#### LISTED ENTRIES
=== Section Start ===

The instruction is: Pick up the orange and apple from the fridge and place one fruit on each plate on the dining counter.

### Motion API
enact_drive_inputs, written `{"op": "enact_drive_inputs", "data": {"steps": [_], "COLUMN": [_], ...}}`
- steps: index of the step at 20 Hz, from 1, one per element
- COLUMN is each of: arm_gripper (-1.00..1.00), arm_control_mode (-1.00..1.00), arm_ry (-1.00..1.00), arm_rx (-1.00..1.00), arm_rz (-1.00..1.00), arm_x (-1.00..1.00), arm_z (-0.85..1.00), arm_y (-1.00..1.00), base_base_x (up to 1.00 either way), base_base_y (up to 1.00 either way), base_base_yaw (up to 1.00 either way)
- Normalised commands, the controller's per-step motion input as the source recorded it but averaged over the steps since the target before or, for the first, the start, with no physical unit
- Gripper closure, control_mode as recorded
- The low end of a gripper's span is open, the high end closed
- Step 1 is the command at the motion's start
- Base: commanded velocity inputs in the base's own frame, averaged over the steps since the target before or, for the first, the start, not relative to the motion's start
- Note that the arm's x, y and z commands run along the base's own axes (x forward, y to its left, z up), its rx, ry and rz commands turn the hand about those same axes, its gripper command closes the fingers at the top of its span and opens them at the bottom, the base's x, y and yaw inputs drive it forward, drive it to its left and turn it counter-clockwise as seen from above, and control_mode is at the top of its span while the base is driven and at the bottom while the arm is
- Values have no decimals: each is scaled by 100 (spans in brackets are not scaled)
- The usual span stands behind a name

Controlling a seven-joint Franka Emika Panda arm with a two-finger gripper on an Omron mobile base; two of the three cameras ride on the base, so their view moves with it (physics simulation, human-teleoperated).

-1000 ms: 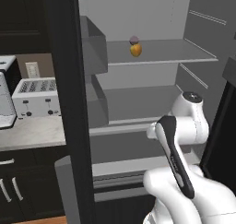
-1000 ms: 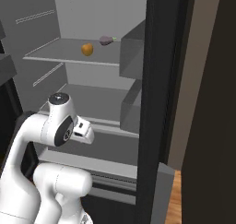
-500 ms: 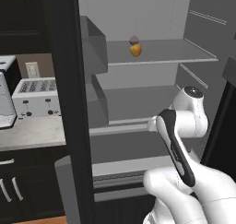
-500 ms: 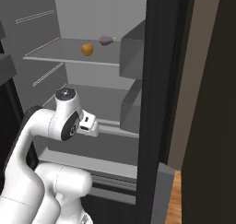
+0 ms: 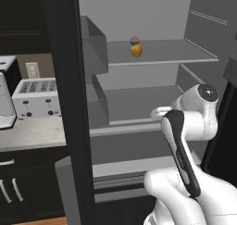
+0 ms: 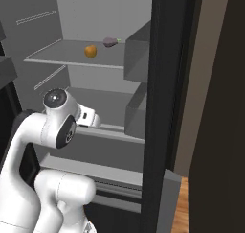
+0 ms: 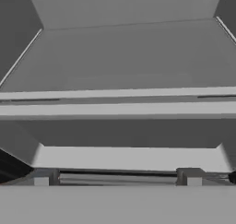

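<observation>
Gripper (image 6: 98, 119) at the front edge of the fridge's (image 5: 139, 15) middle shelf (image 5: 139, 103), pointing inward; fingers not resolved in either base view and not distinct in the hand view, so cannot tell how far open, nor whether it has hold of anything. Hand view looks along a bare grey shelf front.

Orange (image 6: 90, 51) sits on the upper shelf (image 6: 72, 59), mid-depth, well above the hand. Dull purple ball (image 6: 110, 42) lies just behind it, toward the back wall. Apple not identified in these frames.

Judged step: reach for the first fruit, not yet begun in earnest.

Risks:
- hand is a shelf too low; raising it straight up could catch the upper shelf's front edge.
- round fruit may roll backward against the purple ball if nudged before the fingers straddle it.
- door bins (image 6: 139, 50) stand near the arm's right; wide elbow swing could strike them.
</observation>
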Motion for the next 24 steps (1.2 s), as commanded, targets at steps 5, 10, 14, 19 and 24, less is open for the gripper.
{"op": "enact_drive_inputs", "data": {"steps": [5, 10, 14, 19, 24], "arm_gripper": [-100, -100, -100, -100, -100], "arm_control_mode": [-100, -100, -100, -100, -100], "arm_ry": [-5, 0, 0, 0, 5], "arm_rx": [-13, -7, 0, 0, 0], "arm_rz": [0, 0, 0, 0, 0], "arm_x": [0, 0, 0, 16, 33], "arm_z": [86, 100, 98, 75, 45], "arm_y": [8, 0, 0, 2, 9], "base_base_x": [0, 0, 0, 0, 0], "base_base_y": [0, 0, 0, 0, 0], "base_base_yaw": [0, 0, 0, 0, 0]}}
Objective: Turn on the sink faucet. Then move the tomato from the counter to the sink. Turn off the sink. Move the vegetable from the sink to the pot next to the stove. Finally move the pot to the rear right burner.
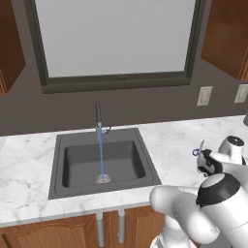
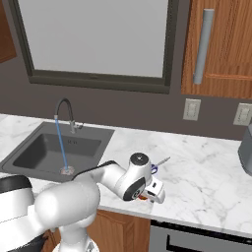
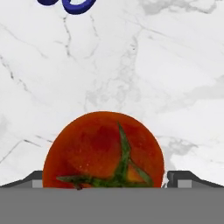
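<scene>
Water (image 1: 101, 155) runs in a thin blue stream from the dark faucet (image 1: 98, 116) into the grey sink (image 1: 58, 145); the faucet (image 2: 66, 110) and sink (image 2: 29, 142) also show at the left of the right base view. The red tomato (image 3: 103, 148), with its green stem, lies on the white marble counter right of the sink. My gripper (image 3: 109, 181) is low over it and open, one fingertip (image 3: 37, 179) on each side of the tomato and apart from it. From the right base view, a red sliver of tomato (image 2: 142, 198) peeks from under the gripper (image 2: 150, 194).
Blue-handled scissors (image 2: 154, 169) lie on the counter just beyond the tomato, their handles (image 3: 70, 5) at the top of the hand view. A grey object (image 2: 246, 147) is cut off at the counter's far right. Wall outlets (image 1: 204, 95) sit behind.
</scene>
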You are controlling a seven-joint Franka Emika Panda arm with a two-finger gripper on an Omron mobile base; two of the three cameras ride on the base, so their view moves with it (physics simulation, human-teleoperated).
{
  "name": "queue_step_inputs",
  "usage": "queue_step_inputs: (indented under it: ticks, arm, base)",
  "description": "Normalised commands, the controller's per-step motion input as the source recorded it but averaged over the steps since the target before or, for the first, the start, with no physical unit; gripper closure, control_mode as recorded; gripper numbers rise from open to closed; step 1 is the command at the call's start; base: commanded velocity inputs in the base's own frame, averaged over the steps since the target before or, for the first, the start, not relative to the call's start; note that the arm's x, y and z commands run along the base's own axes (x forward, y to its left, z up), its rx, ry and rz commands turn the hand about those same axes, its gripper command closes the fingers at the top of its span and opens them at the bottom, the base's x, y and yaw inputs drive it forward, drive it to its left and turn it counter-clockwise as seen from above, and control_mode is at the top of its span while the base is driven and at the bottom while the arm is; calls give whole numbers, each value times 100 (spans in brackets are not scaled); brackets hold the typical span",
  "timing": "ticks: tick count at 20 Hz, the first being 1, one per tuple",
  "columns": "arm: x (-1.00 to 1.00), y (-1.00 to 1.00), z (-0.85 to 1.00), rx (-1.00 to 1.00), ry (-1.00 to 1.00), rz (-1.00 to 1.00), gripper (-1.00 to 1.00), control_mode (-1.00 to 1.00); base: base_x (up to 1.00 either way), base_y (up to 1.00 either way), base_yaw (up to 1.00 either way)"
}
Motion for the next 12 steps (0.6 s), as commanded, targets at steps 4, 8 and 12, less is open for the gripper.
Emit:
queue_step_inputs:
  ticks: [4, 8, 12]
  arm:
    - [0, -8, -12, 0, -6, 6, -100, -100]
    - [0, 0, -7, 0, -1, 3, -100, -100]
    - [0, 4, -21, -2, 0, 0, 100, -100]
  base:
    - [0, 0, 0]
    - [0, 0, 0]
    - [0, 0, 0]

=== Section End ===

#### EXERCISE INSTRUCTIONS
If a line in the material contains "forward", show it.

#### RESULT OF THIS TASK
- Note that the arm's x, y and z commands run along the base's own axes (x forward, y to its left, z up), its rx, ry and rz commands turn the hand about those same axes, its gripper command closes the fingers at the top of its span and opens them at the bottom, the base's x, y and yaw inputs drive it forward, drive it to its left and turn it counter-clockwise as seen from above, and control_mode is at the top of its span while the base is driven and at the bottom while the arm is
  "description": "Normalised commands, the controller's per-step motion input as the source recorded it but averaged over the steps since the target before or, for the first, the start, with no physical unit; gripper closure, control_mode as recorded; gripper numbers rise from open to closed; step 1 is the command at the call's start; base: commanded velocity inputs in the base's own frame, averaged over the steps since the target before or, for the first, the start, not relative to the call's start; note that the arm's x, y and z commands run along the base's own axes (x forward, y to its left, z up), its rx, ry and rz commands turn the hand about those same axes, its gripper command closes the fingers at the top of its span and opens them at the bottom, the base's x, y and yaw inputs drive it forward, drive it to its left and turn it counter-clockwise as seen from above, and control_mode is at the top of its span while the base is driven and at the bottom while the arm is; calls give whole numbers, each value times 100 (spans in brackets are not scaled); brackets hold the typical span",

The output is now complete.